— DATA EXCERPT —
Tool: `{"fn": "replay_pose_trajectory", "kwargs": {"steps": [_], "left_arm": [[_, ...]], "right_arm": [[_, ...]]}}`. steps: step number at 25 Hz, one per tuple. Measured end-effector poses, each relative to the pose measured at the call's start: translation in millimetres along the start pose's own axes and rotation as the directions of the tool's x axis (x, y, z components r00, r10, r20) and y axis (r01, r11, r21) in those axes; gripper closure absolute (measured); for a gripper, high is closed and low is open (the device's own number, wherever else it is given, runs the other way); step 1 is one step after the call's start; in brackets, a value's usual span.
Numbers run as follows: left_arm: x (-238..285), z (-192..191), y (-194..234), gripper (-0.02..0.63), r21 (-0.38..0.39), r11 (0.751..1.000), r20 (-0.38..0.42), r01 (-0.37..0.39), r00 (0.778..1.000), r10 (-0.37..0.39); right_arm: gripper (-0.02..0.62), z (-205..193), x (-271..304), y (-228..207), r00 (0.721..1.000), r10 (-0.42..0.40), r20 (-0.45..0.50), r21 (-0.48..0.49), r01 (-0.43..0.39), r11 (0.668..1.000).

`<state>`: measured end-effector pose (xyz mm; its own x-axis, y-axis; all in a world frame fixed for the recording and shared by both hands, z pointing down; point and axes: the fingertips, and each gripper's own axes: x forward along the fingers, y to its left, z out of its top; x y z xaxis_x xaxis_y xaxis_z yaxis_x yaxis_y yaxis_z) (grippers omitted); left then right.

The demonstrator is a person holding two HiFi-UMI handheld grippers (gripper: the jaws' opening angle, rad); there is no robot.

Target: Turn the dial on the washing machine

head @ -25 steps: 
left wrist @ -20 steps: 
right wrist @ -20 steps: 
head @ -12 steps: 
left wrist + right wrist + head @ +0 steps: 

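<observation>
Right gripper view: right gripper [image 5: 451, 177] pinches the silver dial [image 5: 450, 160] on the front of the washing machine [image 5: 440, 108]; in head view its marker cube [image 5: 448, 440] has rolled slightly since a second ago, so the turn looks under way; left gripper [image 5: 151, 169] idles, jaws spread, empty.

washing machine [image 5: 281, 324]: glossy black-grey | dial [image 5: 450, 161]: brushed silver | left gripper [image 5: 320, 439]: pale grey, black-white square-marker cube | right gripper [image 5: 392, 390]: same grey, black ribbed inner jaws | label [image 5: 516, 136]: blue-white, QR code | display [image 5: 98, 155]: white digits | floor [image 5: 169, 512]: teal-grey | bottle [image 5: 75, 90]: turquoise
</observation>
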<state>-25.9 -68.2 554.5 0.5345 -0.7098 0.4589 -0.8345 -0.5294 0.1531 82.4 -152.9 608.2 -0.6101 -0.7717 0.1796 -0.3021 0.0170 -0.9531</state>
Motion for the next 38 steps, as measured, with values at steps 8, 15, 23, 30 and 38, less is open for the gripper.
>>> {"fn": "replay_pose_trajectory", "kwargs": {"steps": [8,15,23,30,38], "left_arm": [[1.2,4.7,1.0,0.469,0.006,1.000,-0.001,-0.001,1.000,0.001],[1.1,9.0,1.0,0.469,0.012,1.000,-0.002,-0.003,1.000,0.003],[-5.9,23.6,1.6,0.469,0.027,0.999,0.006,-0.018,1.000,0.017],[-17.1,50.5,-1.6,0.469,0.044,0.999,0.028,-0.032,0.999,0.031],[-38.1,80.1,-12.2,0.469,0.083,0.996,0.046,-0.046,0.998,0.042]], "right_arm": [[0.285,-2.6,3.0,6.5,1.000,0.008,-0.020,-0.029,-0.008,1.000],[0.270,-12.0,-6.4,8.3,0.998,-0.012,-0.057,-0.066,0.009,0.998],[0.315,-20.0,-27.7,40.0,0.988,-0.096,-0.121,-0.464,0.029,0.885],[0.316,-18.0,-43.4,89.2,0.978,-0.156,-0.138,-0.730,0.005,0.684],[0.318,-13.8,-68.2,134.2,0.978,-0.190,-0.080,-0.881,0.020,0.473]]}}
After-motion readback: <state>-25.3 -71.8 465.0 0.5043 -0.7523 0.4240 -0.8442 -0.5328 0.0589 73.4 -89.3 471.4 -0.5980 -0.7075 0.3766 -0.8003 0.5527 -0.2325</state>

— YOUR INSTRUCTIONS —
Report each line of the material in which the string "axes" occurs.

— ANSWER BOX —
Tool: `{"fn": "replay_pose_trajectory", "kwargs": {"steps": [_], "left_arm": [[_, ...]], "right_arm": [[_, ...]]}}`. steps: step number at 25 Hz, one per tuple. Measured end-effector poses, each relative to the pose measured at the call's start: translation in millimetres along the start pose's own axes and rotation as the directions of the tool's x axis (x, y, z components r00, r10, r20) and y axis (r01, r11, r21) in those axes; gripper closure absolute (measured); for a gripper, high is closed and low is open (the device's own number, wherever else it is given, runs the other way); step 1 is one step after the call's start; in brackets, a value's usual span.
`<state>`: measured end-effector pose (xyz mm; its own x-axis, y-axis; all in a world frame fixed for the recording and shared by both hands, z pointing down; point and axes: the fingertips, and each gripper's own axes: x forward along the fingers, y to its left, z out of its top; x y z xaxis_x xaxis_y xaxis_z yaxis_x yaxis_y yaxis_z) (grippers omitted); left then right.

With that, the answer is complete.